# drywall compared to cement board on garage ceiling



## Goob (Apr 2, 2011)

I have 1/8 inch cement baord on my ceiling in the garage and need to pass a fire inspection. Is this enough or do i need to hang 5/8 lid on top of it?


----------



## md2lgyk (Jan 6, 2009)

Can't answer your question, though I suspect my guess would be correct. Are you sure what's up there is cement board? That's awfully thin.


----------



## MarkusAIC (Apr 4, 2011)

Whether it would pass inspection would depend on what Code you are under and if the garage is attached or not. Also if the wall to the house above the ceiling has proper fire separation or not.
I also doubt it is cement board. That would be a very odd install.


----------



## Gary in WA (Mar 11, 2009)

Welcome to the forum! As said, check with your local B.D. or Fire Marshal.

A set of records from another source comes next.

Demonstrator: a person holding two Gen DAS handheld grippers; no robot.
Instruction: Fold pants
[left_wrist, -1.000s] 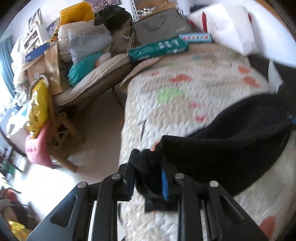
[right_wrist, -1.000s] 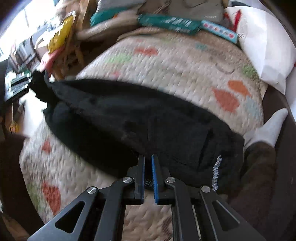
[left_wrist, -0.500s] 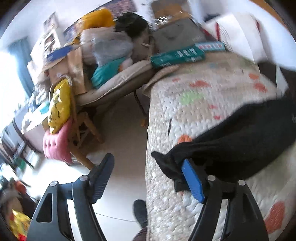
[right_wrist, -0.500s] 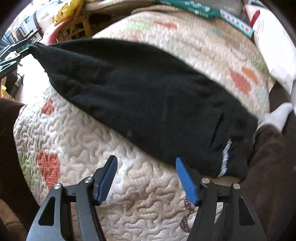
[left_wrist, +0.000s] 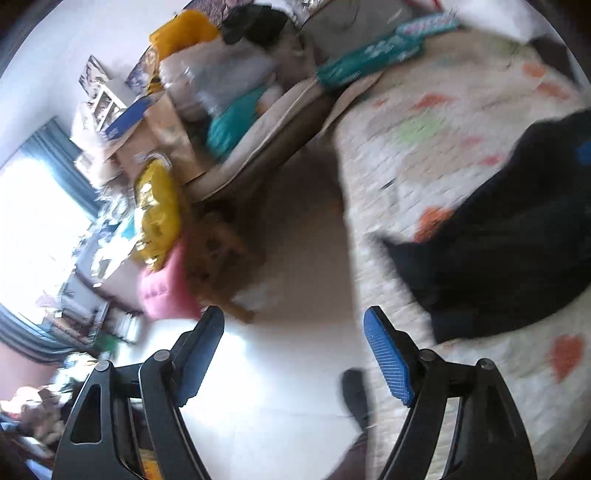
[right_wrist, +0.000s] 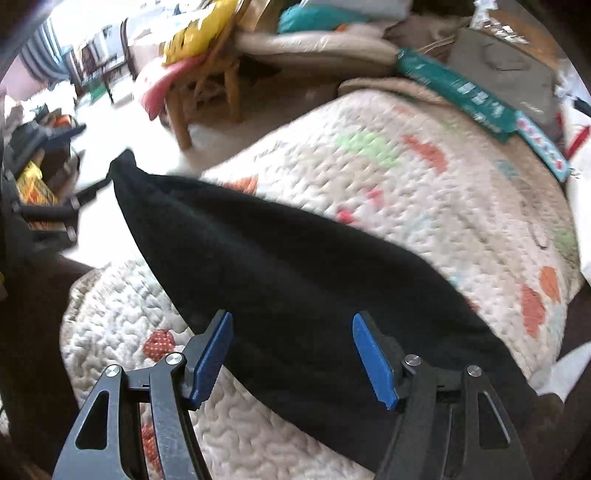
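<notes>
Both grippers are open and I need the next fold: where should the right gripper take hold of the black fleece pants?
Grip the near long edge of the black fleece pants, coming in low from the front: that edge lies between the open right gripper fingers on the quilt.

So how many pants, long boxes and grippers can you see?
Pants: 1
Boxes: 2 (green box, blue box)
Grippers: 2 (left gripper, right gripper)
Total: 5
</notes>
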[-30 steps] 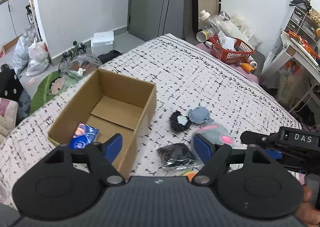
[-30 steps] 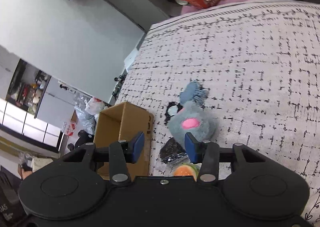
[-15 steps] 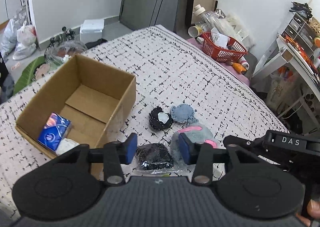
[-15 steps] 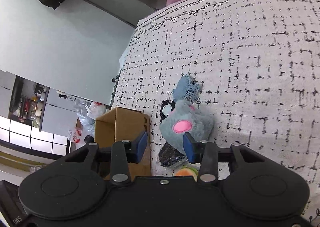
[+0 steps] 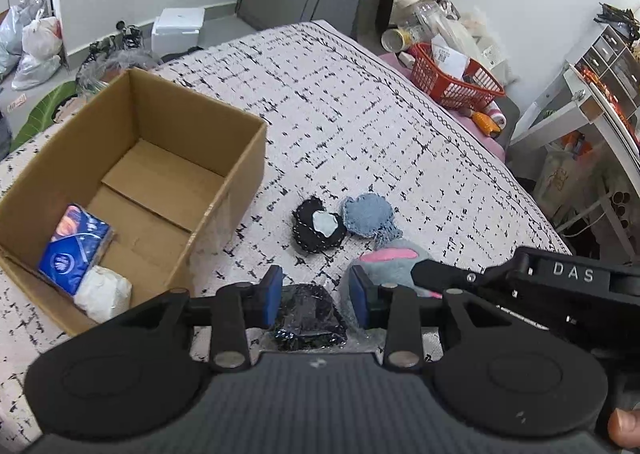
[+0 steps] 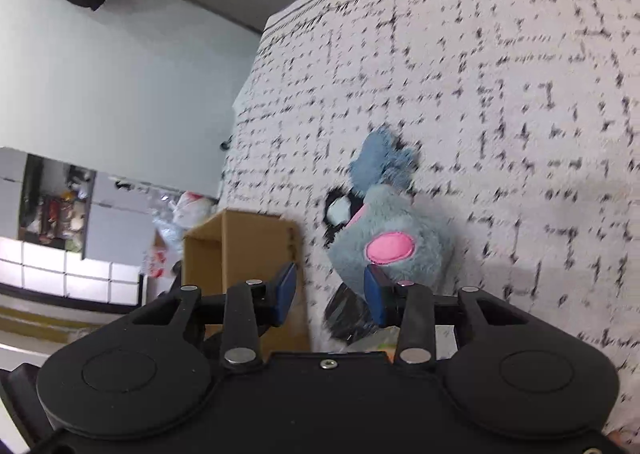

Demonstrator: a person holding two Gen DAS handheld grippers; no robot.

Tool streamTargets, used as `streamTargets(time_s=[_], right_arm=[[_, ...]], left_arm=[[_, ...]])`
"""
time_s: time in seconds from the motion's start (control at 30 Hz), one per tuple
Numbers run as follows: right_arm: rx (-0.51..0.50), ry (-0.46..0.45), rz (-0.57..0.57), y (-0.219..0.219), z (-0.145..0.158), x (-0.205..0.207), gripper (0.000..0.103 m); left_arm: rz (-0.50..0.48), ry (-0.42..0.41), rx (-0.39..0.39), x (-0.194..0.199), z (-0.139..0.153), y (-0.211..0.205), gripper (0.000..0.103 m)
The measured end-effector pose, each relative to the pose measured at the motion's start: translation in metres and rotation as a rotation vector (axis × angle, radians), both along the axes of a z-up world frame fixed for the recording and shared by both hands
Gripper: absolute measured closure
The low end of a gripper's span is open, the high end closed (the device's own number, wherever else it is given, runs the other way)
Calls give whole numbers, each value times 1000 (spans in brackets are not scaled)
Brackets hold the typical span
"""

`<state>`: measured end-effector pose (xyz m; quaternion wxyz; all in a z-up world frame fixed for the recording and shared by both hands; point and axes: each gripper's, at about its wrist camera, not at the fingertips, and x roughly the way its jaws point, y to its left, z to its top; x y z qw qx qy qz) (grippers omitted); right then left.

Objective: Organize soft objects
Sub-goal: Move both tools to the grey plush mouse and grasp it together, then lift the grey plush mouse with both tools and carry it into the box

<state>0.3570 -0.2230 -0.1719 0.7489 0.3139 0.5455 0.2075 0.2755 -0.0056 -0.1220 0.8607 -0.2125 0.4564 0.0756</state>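
An open cardboard box (image 5: 240,158) sits on the bed at the left and holds a blue tissue pack (image 5: 74,248) and a white soft bundle (image 5: 102,292). Right of it lie a black pouch (image 5: 318,230), a blue denim piece (image 5: 370,216), a grey plush with pink ears (image 5: 394,268) and a black item in clear wrap (image 5: 306,314). My left gripper (image 5: 315,296) is open, its fingers on either side of the wrapped black item. My right gripper (image 6: 330,294) is open beside the plush (image 6: 390,246), with the box (image 6: 240,250) to its left.
The patterned bedspread (image 5: 380,126) covers the bed. A red basket (image 5: 456,82) and bottles stand past the far edge. A white desk (image 5: 592,110) is at the right. Bags and a white box (image 5: 178,28) lie on the floor at left.
My left gripper has swung right from over the box, lowered to the wrapped black item and narrowed its opening. My right gripper has moved closer to the plush.
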Motion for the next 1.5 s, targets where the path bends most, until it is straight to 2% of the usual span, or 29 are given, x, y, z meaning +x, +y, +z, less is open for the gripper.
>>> streamTargets(time_s=[0.33, 0.67, 0.9, 1.03, 1.1, 1.2, 1.23, 1.3, 1.5], right_arm=[[-104, -39, -95, -21, -1, 8, 64], [-142, 13, -157, -37, -15, 15, 64], [-147, 60, -206, -46, -29, 19, 73], [-159, 66, -223, -47, -36, 23, 75], [-168, 59, -218, -44, -36, 25, 74], [-182, 46, -211, -42, -37, 26, 74], [-181, 48, -212, -41, -38, 28, 75], [-181, 47, -230, -44, -38, 27, 85], [-150, 19, -230, -49, -27, 17, 88]], left_arm=[[-48, 24, -59, 27, -22, -16, 68], [-91, 44, -83, 57, -38, -48, 68], [-83, 74, -95, 69, -57, -62, 68], [-61, 75, -110, 72, -61, -64, 68], [-57, 67, -129, 73, -61, -64, 78], [-59, 53, -124, 73, -59, -68, 84], [-59, 53, -119, 72, -58, -69, 84], [-57, 49, -117, 71, -56, -71, 86], [-72, 15, -78, 62, -39, -80, 87]])
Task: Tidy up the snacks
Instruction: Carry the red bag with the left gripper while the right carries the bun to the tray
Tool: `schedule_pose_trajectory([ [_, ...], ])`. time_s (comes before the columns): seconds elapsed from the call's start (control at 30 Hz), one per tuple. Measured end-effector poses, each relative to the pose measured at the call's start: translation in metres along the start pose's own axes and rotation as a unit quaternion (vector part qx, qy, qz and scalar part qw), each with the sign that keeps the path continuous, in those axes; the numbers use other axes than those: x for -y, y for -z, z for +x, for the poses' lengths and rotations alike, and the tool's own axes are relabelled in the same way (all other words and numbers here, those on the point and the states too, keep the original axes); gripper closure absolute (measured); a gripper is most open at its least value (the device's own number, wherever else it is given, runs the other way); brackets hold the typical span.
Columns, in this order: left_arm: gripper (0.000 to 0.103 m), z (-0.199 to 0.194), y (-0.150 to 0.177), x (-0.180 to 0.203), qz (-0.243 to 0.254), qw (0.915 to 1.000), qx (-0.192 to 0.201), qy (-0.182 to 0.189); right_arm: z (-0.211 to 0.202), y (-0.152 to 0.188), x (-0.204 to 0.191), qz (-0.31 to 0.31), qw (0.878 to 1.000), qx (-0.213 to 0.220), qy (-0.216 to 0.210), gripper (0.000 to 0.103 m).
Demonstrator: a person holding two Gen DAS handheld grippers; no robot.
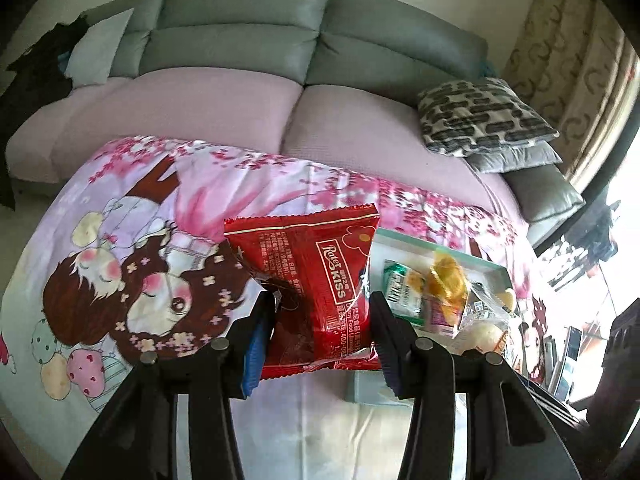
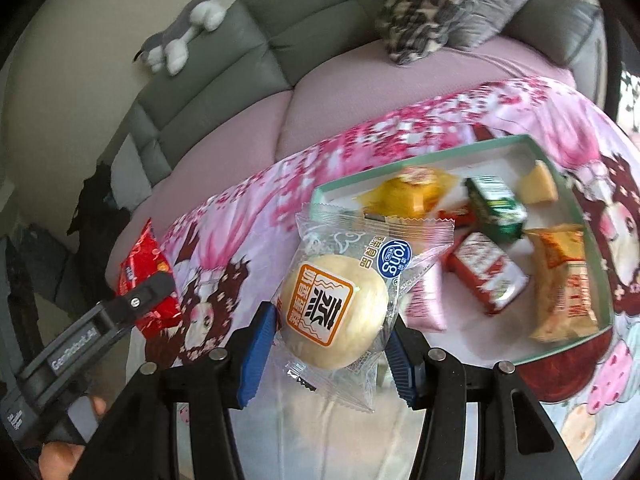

Here is the basics, pp4; http://www.codecheck.com/cc/images/CC5thEdSample.pdf

Gary


----------



## lrobertstoner (Mar 18, 2011)

our code in ohio is 3/4 sheetrock on ceilings and party walls fire tape 
fire tape is just makeing sure that every gap is coverd with mud and tape so no air can pass thru
some places mostly apartment or commercial will have you double up your party walls 
i also doubt that you have concrete board on ceiling but this may have been a feeble attempt from a ill advised diy er i hope this helped


----------